*** Begin section ***
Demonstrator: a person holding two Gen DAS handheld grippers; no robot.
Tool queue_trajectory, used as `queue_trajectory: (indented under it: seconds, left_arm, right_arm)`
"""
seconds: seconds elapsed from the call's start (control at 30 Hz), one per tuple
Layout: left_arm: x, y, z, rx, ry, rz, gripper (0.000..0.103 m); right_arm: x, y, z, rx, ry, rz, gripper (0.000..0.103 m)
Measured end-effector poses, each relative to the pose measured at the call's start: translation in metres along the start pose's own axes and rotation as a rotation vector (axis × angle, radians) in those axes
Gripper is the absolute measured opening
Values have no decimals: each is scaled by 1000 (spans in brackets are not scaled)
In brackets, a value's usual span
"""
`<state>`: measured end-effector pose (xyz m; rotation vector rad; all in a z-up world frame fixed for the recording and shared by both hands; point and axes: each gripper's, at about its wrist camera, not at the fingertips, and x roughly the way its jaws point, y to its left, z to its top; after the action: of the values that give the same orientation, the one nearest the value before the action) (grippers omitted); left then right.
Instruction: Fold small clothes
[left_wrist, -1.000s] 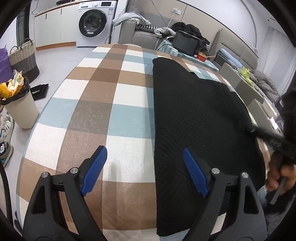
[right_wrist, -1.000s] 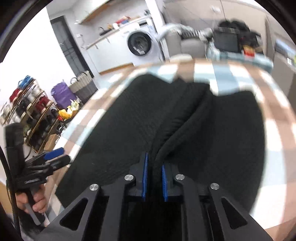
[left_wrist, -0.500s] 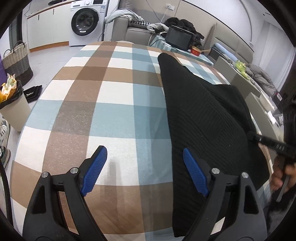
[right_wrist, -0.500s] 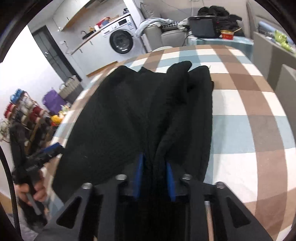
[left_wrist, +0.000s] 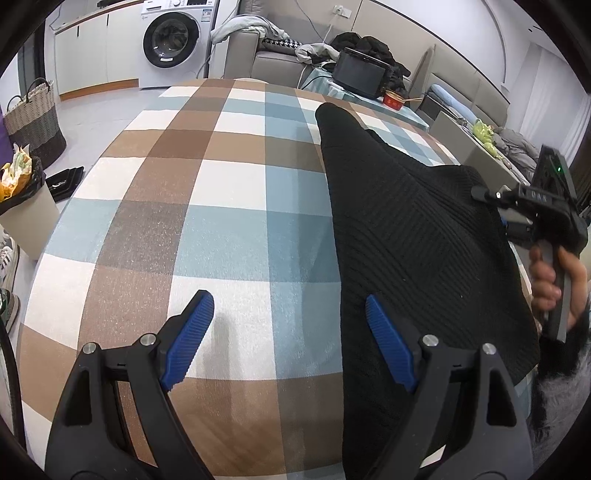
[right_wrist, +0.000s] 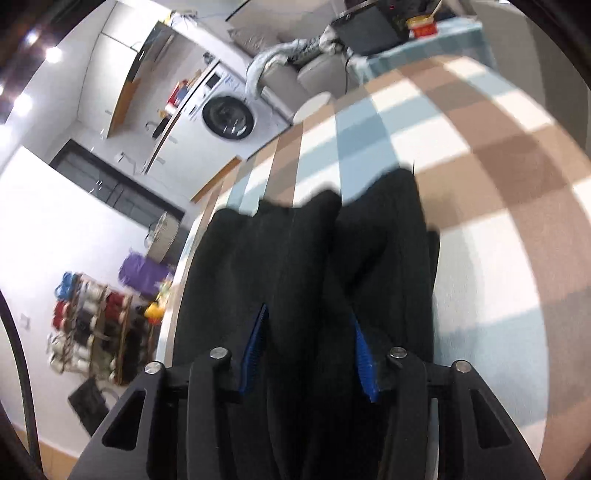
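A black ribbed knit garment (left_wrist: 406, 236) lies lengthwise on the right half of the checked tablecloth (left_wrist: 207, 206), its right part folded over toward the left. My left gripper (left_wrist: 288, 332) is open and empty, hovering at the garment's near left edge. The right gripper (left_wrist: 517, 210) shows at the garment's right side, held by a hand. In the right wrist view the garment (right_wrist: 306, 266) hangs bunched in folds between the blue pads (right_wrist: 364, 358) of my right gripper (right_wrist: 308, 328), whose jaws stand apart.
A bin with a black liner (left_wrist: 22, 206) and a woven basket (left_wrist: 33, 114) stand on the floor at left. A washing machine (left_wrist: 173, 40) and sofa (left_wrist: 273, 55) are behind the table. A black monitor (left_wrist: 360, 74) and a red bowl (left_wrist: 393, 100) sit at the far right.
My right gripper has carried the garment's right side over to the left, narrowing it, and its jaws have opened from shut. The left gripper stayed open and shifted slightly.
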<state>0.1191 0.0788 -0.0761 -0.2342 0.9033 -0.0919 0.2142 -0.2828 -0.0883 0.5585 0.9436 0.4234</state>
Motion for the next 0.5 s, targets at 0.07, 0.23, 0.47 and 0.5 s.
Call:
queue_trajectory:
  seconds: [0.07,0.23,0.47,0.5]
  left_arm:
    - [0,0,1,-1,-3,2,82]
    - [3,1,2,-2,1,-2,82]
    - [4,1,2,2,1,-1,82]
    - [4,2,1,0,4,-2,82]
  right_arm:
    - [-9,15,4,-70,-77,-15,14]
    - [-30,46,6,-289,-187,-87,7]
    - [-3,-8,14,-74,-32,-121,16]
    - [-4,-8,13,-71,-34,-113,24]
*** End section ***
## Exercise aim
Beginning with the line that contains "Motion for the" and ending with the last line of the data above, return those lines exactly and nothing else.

## Exercise solution
Motion for the next 0.5 s, targets at 0.07, 0.23, 0.47 and 0.5 s.
Call:
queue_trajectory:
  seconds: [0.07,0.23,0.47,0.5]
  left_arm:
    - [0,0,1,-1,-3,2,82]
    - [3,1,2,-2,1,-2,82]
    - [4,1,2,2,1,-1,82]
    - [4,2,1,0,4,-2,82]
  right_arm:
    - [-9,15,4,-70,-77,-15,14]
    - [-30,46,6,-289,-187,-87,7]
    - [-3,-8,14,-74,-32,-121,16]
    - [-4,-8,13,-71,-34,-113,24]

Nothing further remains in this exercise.